Small business bookkeeping can be a complex process. To facilitate your handling of your finances, let’s take a look at some of the key do’s and don’ts for small business bookkeeping.

 

Do: Keep Personal and Business Finances Separate

You’ve likely heard the old adage “Don’t mix business with pleasure.” The same principle applies when it comes to finances. Specifically, do not mix your business-related finances with your personal finances. Doing so can blur the lines between which transactions were for which purpose. While this may not seem like a big issue, it can cause a huge amount of problems in the long run, particularly when you’re trying to file your taxes for your small business.

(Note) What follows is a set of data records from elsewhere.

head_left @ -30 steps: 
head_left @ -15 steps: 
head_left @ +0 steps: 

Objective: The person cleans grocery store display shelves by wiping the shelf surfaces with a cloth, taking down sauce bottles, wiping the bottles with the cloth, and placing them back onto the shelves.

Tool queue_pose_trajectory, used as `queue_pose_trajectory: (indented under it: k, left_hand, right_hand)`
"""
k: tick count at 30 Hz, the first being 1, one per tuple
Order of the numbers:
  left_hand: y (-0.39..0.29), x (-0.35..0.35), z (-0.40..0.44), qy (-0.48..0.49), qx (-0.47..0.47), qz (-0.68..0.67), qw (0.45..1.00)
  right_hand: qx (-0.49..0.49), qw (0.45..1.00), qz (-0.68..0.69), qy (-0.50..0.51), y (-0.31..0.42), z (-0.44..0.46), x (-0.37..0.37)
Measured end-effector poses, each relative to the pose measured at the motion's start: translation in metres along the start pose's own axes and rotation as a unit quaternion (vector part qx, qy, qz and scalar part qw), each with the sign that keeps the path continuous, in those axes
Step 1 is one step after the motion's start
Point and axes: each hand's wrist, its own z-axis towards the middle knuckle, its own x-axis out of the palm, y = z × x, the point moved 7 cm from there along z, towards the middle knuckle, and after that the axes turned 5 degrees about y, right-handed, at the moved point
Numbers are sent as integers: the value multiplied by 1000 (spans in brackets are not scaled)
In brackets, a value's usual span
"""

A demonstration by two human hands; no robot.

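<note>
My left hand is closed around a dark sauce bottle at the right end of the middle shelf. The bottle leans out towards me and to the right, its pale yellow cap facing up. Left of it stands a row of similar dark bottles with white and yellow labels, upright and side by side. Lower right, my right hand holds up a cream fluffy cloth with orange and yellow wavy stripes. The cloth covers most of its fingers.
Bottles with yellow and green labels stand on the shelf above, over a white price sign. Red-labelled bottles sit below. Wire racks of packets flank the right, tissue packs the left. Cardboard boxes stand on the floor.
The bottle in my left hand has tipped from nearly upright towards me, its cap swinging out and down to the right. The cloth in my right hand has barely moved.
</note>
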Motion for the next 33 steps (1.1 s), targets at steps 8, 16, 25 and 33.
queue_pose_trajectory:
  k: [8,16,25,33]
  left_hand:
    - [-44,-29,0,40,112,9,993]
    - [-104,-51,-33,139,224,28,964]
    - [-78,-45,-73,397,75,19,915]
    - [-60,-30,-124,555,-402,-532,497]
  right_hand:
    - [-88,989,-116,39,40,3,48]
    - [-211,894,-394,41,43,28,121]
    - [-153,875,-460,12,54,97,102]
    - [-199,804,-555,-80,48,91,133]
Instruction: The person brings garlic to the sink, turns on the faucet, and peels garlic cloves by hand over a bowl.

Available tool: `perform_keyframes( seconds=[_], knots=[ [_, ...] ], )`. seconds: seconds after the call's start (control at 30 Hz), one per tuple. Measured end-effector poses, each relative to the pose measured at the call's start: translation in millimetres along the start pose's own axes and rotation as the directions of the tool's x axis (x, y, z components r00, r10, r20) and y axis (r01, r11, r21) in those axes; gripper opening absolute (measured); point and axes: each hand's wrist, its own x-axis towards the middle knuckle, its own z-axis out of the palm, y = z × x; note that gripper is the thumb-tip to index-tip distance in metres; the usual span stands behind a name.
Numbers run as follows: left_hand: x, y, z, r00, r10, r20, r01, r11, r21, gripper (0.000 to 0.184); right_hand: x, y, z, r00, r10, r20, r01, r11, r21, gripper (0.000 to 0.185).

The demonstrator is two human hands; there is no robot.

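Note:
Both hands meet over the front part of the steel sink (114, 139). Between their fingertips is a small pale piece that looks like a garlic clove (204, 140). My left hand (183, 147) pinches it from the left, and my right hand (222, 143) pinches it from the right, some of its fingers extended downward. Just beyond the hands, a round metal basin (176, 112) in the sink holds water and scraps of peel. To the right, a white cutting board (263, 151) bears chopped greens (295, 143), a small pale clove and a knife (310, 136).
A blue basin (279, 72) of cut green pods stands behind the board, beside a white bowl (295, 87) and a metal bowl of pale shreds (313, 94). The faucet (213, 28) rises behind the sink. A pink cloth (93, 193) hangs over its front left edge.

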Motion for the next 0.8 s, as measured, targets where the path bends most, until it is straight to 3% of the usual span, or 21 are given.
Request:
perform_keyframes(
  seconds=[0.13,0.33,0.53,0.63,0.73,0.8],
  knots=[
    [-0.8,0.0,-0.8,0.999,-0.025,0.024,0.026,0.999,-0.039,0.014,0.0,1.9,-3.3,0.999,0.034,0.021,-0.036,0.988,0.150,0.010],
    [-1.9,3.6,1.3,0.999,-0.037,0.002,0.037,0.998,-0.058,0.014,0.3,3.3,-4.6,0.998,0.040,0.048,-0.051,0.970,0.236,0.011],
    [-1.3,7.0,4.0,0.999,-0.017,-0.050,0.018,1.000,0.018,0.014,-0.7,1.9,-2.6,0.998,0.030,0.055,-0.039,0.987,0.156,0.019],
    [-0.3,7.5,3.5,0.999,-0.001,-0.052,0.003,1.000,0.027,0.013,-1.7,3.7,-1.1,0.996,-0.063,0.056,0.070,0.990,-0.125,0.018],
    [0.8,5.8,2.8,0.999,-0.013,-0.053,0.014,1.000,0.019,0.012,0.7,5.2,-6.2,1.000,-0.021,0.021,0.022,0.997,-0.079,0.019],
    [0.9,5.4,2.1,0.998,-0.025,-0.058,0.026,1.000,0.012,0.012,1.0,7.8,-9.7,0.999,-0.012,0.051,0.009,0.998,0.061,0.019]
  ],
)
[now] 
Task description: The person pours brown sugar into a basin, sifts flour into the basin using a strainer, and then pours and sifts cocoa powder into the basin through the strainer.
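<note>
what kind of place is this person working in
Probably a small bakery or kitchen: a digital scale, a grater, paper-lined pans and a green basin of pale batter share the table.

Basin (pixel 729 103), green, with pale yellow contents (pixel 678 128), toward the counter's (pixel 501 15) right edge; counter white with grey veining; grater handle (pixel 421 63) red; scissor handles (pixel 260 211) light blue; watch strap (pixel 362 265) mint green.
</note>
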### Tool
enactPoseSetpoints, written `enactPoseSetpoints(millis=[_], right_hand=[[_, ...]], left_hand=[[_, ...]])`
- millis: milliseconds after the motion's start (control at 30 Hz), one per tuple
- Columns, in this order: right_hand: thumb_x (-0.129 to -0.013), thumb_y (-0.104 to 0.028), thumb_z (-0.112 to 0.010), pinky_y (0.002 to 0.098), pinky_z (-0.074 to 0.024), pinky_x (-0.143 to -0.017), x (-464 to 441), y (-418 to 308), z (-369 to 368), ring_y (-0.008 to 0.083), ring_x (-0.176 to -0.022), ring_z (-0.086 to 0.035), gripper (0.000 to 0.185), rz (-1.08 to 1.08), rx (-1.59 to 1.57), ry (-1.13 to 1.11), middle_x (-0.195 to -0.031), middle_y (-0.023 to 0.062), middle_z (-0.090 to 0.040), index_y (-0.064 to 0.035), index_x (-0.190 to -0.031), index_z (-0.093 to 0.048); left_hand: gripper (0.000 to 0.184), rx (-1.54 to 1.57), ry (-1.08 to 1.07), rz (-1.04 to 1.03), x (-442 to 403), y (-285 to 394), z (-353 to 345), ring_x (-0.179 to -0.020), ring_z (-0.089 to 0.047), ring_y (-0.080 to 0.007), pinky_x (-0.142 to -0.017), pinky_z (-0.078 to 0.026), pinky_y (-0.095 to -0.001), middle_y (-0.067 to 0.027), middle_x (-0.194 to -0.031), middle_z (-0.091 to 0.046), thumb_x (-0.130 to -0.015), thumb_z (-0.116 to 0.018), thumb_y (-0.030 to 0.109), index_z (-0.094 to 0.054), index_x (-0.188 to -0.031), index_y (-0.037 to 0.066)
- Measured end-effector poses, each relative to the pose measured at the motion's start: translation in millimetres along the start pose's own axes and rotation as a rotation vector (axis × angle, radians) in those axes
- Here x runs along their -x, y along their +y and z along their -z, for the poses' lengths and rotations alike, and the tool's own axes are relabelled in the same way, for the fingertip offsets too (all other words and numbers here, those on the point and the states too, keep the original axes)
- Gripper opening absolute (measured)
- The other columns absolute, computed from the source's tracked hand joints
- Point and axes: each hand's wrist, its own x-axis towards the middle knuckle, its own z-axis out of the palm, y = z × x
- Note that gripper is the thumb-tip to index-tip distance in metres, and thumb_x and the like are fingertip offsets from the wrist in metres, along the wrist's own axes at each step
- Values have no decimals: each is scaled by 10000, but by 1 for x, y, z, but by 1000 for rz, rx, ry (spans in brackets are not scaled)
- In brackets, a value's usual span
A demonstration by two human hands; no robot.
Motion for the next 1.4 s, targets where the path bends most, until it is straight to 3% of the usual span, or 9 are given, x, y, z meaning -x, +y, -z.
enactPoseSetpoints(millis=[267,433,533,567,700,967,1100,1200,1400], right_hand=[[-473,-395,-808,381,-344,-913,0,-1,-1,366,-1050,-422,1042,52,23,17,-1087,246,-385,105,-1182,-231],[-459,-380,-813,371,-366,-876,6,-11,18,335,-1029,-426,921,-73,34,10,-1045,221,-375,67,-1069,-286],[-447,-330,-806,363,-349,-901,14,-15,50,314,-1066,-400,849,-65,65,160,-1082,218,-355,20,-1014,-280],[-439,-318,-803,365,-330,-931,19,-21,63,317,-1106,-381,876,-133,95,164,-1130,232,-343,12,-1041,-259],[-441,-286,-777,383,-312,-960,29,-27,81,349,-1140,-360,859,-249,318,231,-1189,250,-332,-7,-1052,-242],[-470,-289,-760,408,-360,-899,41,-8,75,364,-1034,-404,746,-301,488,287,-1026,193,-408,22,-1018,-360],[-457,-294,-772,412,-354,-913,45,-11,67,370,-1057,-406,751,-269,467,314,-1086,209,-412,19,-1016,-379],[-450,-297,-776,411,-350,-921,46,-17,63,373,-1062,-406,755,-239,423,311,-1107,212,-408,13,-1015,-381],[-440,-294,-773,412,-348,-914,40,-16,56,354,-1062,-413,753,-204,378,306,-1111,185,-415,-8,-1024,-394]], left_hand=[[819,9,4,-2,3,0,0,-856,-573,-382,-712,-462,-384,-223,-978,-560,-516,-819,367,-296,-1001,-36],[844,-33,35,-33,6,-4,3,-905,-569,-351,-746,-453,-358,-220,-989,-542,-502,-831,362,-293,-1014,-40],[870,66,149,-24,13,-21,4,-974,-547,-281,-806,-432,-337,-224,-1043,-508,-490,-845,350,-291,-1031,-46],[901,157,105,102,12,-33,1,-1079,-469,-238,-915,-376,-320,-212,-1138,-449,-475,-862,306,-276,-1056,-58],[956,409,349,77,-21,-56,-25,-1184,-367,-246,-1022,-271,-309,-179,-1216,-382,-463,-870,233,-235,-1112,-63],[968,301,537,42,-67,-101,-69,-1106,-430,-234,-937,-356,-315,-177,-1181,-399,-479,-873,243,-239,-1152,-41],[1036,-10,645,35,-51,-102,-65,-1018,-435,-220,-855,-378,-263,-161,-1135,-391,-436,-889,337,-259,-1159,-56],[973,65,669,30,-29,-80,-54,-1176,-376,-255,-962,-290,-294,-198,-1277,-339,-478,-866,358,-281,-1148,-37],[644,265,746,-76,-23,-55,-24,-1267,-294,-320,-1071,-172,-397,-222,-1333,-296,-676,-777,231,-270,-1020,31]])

To avoid these challenges, open a separate bank account for your business. This will help clarify the nature of your expenses. You’ll know that any transactions made from that account were for business purposes.

 

Don’t: Throw Out Your Receipts

A key part of effective small business bookkeeping is hanging onto and organizing all your relevant documentation. Such documentation includes everything from receipts to invoices to wage records.

This is incredibly important for two main reasons. Firstly, it facilitates tracking; effective tracking is useful because, if any issues or queries arise, you’ll have the answers already laid out. Secondly, these documents can serve as proof if a tax agency decides to audit your company.

 

Do: Stay On Top of Your Invoicing

Whether it’s once a week, once a month, or on a quarterly basis, establish a regular invoicing routine and stick to it.

Sending invoices to customers in a timely way is a vital step in small business bookkeeping. Not only does it ensure that you get paid on time, but it communicates to the client that you are well organized. Plus, it’s better for the customer to receive invoices promptly so they know exactly how much money they need to set aside to pay for your services.

 

Don’t: Be Afraid to Seek Help When You Need It

Small business bookkeeping can be complex, especially if you’re new to the process. There’s no shame in asking for help from an expert. If you’re feeling overwhelmed by the process, consider reaching out to a professional bookkeeping firm, such as Geekbooks. Not only can these specialized bookkeepers keep your money in line, but they can even offer you financial ideas to help your company grow.

 

Small business bookkeeping comes with a relatively steep learning curve. By reading this guide, you’ve taken an awesome first step in easing your learning journey. By understanding the do’s and don’ts of small business bookkeeping, you’ll have a better chance at optimizing the process and avoiding costly mistakes.

 

Disclaimer: MoneyMagpie is not a licensed financial advisor and therefore information found here including opinions, commentary, suggestions or strategies are for informational, entertainment or educational purposes only. This should not be considered as financial advice. Anyone thinking of investing should conduct their own due diligence.